Les créateurs de ce dispositif, la société française PlanetWatch24, comptent fournir une cartographie des rues en temps réel. Les données, fournies par une technologie laser et permettant de compter les particules à hauteur d’homme, seront à la disposition du public, a dit Mme Hidalgo, sans doute en fin d’année.

Airparif, association indépendante de mesure de la qualité de l’air depuis 1979, recueille des données via 70 stations certifiées (et produit d’ailleurs une application Itiner’AIR, qui informe en temps réel le public sur les niveaux de pollution en tout point de l’Ile-de-France).

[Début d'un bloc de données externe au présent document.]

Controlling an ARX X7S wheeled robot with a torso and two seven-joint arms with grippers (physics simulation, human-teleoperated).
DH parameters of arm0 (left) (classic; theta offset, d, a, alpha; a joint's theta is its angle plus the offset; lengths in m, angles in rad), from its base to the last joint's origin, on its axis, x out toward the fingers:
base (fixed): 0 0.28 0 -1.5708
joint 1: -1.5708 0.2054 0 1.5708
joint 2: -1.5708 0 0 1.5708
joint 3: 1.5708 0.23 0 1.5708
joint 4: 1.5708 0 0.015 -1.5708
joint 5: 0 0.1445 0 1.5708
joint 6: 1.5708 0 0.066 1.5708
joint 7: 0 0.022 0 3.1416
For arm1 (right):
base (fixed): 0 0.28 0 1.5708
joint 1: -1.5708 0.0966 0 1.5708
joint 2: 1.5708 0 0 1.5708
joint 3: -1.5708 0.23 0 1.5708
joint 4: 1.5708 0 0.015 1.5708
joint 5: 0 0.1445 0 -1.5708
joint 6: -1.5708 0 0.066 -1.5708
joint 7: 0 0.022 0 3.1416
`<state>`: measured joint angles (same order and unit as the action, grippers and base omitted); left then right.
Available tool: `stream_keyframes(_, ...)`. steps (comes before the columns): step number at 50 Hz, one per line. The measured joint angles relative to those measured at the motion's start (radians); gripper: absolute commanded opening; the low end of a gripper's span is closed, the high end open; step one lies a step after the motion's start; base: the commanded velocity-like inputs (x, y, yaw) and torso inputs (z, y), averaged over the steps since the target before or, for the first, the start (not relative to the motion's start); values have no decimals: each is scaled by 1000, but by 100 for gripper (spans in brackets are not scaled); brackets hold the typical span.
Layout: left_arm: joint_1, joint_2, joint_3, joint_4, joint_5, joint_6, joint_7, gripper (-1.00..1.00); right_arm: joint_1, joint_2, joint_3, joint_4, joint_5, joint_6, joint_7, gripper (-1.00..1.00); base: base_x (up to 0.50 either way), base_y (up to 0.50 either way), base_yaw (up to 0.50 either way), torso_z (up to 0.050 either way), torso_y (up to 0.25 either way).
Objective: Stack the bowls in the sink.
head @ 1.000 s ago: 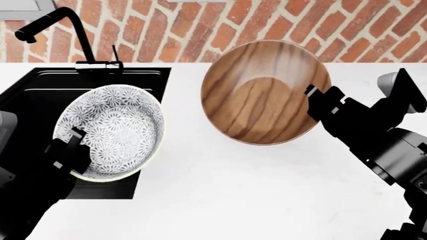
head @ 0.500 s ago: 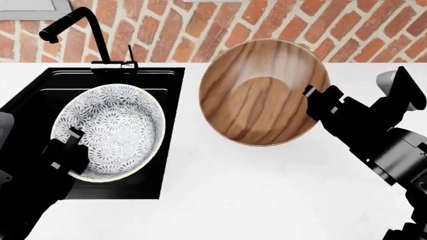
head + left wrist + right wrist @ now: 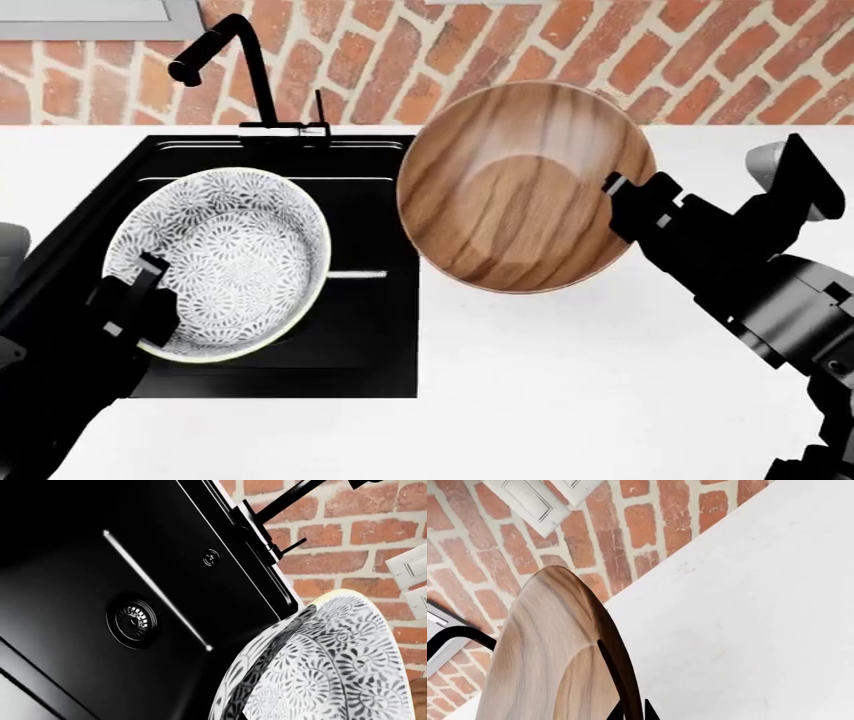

Les mesures de “pollutrack” pourront s’ajouter à ses analyses, si leur qualité est validée, souligne l’organisme.

“Airparif est heureux d’accompagner cette initiative, comme d’autres de ce type”, a réagi son président, Jean-Félix Bernard, aux côtés de la maire, se félicitant que “le mouvement général vers des +capteurs citoyens+ favorise” la sensibilisation du public.

Selon les autorités sanitaires, la pollution de l’air génère 6.500 décès prématurés par an à l’échelle du Grand Paris. Les particules très fines — celles de moins de 2,5 microns de diamètre (PM2,5) — sont particulièrement toxiques car pénétrant profondément dans les voies respiratoires.